Very little of this, however, is put in front of you easily. There are silences and elisions, musings on hurts not completely elucidated, leaving the reader to put together the thoughts of this woman and figure out what is going on. (Most of it becomes quite clear, but I enjoyed the way the book looped around and around the issues, the way it feels like your brain might when things are too painful to dwell on for long.)
There's a detachment about it, as the narrator experiences the events. (Is it a diary? Her thoughts? A novel-in-progress based on her life?) Having her be unnamed blurs the lines between narrator and author. There were a few phrases in particular in the start of the book, about marriage, that resonated strongly with me.

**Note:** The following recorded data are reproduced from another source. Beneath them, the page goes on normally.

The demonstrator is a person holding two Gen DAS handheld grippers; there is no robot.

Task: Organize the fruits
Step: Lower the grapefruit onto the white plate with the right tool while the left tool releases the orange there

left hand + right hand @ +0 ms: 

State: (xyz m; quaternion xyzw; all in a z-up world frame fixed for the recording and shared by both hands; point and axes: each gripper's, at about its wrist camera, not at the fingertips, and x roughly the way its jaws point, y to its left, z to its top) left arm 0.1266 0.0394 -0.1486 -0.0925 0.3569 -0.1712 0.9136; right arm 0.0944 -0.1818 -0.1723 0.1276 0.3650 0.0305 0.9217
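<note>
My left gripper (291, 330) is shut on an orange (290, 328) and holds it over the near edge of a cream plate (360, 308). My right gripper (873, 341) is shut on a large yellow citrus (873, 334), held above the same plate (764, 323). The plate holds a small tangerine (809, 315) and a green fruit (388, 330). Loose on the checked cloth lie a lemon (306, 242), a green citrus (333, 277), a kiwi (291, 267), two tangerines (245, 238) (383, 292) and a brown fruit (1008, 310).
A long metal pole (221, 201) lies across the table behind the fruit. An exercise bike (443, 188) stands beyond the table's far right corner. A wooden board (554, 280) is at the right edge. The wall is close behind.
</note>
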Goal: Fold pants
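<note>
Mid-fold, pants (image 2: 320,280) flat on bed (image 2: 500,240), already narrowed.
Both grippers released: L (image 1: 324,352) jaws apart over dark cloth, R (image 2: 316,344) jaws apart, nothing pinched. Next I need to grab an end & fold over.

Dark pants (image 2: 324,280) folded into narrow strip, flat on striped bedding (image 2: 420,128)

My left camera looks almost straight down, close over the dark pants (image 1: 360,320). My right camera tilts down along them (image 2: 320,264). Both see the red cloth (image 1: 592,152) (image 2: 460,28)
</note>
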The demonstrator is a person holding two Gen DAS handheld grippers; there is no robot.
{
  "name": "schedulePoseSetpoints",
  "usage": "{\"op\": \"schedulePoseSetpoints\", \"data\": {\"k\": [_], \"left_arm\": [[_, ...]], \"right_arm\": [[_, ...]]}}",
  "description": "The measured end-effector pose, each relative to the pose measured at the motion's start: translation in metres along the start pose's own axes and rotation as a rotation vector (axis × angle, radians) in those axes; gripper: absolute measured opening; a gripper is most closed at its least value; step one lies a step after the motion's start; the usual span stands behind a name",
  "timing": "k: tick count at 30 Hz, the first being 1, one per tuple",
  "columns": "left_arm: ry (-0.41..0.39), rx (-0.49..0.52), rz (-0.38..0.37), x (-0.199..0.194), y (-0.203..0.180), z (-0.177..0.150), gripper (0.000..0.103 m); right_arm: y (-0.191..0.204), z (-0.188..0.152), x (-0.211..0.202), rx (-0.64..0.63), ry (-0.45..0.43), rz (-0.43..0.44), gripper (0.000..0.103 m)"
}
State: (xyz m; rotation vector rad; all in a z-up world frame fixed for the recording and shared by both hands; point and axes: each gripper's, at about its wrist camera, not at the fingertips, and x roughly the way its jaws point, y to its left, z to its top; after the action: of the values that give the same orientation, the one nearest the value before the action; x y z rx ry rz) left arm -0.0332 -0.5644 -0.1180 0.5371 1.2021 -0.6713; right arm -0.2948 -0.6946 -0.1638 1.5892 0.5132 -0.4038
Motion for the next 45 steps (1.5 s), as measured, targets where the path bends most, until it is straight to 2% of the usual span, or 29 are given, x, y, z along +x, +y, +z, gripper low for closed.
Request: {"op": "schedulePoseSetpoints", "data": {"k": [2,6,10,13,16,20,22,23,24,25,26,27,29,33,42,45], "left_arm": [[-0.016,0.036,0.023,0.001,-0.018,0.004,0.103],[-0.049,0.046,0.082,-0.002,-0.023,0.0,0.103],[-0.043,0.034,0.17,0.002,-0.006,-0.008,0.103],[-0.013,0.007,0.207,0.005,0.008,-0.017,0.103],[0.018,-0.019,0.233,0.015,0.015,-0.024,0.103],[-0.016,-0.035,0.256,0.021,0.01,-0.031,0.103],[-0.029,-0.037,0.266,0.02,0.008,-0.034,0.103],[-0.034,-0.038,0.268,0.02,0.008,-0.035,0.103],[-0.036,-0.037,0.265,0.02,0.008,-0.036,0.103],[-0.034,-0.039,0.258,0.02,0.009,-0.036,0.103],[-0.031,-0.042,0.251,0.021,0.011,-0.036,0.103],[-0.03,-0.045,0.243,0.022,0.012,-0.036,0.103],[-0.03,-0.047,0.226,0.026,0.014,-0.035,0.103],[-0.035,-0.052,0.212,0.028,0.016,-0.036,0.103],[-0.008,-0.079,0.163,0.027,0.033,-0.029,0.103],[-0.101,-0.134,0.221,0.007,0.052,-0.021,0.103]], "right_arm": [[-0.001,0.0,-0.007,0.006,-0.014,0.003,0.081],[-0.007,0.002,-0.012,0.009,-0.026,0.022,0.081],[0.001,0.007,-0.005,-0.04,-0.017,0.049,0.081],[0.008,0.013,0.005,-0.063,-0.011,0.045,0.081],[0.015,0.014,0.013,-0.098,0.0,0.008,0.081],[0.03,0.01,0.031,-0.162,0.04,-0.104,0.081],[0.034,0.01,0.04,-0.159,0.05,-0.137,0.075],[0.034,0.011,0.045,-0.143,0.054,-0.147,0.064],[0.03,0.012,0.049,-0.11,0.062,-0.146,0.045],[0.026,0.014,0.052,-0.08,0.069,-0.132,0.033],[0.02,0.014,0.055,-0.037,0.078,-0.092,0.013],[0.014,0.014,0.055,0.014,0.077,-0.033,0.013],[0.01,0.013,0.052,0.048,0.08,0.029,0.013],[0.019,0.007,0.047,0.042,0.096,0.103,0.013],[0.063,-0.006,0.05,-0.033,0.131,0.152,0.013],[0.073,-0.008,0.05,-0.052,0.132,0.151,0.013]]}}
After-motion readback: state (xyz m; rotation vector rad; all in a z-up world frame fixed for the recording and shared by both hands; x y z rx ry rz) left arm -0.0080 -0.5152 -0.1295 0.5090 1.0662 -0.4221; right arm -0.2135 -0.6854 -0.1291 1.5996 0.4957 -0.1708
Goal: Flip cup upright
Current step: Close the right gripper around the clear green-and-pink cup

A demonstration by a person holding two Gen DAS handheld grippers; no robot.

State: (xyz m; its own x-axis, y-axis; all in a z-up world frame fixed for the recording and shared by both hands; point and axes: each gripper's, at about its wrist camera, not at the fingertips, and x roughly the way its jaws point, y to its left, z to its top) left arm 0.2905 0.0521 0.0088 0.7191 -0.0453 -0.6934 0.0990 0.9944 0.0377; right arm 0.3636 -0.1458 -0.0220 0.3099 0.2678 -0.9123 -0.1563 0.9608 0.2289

It's not an emotional read, though, or at least it wasn't for me. There's a detachment that I find very interesting, but not the kind of prose that reaches in and tears out my guts. She wants to stay, in some ways, separate from the stressful events in her life, and I think that works, and changes my engagement with the novel in interesting ways.
I don't know that this is a book I'd been running out and telling everyone to read, but it's one, if I was talking to the right person, I might pause, think about it, and then recommend.